» **GIVEN DATA**:
┌──
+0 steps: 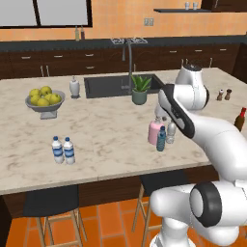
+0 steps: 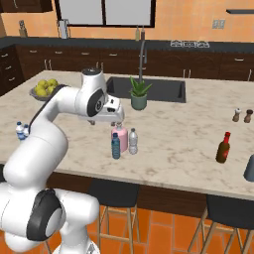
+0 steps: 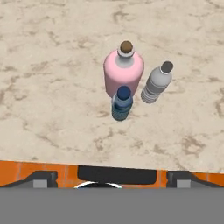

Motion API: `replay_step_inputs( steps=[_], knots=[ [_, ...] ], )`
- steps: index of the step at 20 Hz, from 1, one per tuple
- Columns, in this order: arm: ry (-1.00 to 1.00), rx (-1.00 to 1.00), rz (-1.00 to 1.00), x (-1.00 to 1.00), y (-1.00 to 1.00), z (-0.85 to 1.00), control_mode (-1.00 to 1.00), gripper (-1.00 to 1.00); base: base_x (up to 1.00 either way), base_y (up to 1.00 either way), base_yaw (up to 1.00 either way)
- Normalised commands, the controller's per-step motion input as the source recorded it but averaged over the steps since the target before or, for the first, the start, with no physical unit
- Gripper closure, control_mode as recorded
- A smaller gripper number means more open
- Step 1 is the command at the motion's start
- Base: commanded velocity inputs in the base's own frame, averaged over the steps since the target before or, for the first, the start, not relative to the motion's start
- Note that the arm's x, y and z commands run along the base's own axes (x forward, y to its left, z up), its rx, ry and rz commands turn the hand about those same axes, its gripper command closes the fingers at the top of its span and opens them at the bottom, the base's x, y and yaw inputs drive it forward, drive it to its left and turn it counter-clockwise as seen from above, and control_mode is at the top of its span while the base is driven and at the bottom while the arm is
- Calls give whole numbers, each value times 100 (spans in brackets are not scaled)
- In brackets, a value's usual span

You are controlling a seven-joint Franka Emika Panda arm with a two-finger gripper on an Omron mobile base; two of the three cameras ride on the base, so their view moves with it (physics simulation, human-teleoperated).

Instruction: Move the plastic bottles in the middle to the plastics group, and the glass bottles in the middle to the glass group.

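Mid-counter, near front edge | 3 btls clustered: pink glass bottle [image 3: 124,72], blue-teal bottle [image 3: 122,103] just in front, clear grey bottle [image 3: 156,82] beside | plastics likely light, tippy, grip mid-body; glass prob heavier, slick, fragile | gripper [image 3: 112,186] above, jaws wide, empty

Partly covered by the white arm in the left base view: the pink bottle [image 1: 155,132] and the clear greyish bottle [image 1: 171,132]. Overlapped at its base by the dark blue-teal bottle [image 3: 122,104] in the hand view: that same pink bottle. Cut by the right edge: the dark red-necked bottle [image 1: 240,119]. Half hidden behind the arm in the right base view: two blue-labelled water bottles [image 2: 21,131]. Too small to read: shakers [image 2: 242,115].
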Motion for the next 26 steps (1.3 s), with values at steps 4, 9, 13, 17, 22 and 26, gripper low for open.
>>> replay_step_inputs(
  steps=[4,9,13,17,22,26],
  knots=[
    [-8,-10,6,0,-1,-58,-100,-100,0,0,0],
    [-11,-5,3,8,0,-54,-100,-100,0,0,0],
    [-5,0,1,22,0,-29,-100,-100,0,0,0],
    [0,0,2,36,-2,-25,-100,-100,0,0,0],
    [0,0,2,42,-6,-12,-100,-100,0,0,0],
    [0,0,1,37,-14,-3,-100,-100,0,0,0]
  ],
)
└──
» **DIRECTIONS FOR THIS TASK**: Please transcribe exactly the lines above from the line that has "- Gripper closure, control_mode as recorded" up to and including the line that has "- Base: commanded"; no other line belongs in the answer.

» **OUTPUT FOR THIS TASK**:
- Gripper closure, control_mode as recorded
- A smaller gripper number means more open
- Step 1 is the command at the motion's start
- Base: commanded velocity inputs in the base's own frame, averaged over the steps since the target before or, for the first, the start, not relative to the motion's start

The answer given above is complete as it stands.